Copy the entire listing, down to the final line, exactly.

------------------------------------------------------------------------

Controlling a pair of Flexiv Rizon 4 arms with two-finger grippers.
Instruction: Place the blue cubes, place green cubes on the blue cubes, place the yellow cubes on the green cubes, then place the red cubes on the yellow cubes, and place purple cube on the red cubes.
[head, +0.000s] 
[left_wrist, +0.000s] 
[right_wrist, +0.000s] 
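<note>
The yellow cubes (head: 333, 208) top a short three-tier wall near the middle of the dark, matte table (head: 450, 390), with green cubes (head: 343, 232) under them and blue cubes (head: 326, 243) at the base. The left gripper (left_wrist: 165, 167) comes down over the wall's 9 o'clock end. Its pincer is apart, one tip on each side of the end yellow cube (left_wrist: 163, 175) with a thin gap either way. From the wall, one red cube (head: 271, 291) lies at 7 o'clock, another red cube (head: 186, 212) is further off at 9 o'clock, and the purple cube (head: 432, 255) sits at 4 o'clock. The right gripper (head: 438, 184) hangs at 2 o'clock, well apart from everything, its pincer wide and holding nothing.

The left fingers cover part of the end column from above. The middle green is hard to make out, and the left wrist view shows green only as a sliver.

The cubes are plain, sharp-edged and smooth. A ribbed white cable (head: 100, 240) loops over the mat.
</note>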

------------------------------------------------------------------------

▶ OUTPUT OF THE EXERCISE
Controlling a pair of Flexiv Rizon 4 arms with two-finger grippers.
Instruction: Place the blue cubes, place green cubes on the blue cubes, place the yellow cubes on the green cubes, then place the red cubes on the yellow cubes, and place purple cube on the red cubes.
[head, +0.000s] 
[left_wrist, +0.000s] 
[right_wrist, +0.000s] 
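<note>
The yellow cubes (head: 333, 208) top a short three-tier wall near the middle of the dark, matte table (head: 450, 390), with green cubes (head: 343, 232) under them and blue cubes (head: 326, 243) at the base. The left gripper (left_wrist: 165, 167) comes down over the wall's 9 o'clock end. Its pincer is apart, one tip on each side of the end yellow cube (left_wrist: 163, 175) with a thin gap either way. From the wall, one red cube (head: 271, 291) lies at 7 o'clock, another red cube (head: 186, 212) is further off at 9 o'clock, and the purple cube (head: 432, 255) sits at 4 o'clock. The right gripper (head: 438, 184) hangs at 2 o'clock, well apart from everything, its pincer wide and holding nothing.

The left fingers cover part of the end column from above. The middle green is hard to make out, and the left wrist view shows green only as a sliver.

The cubes are plain, sharp-edged and smooth. A ribbed white cable (head: 100, 240) loops over the mat.
</note>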

Nothing else is needed to complete the answer.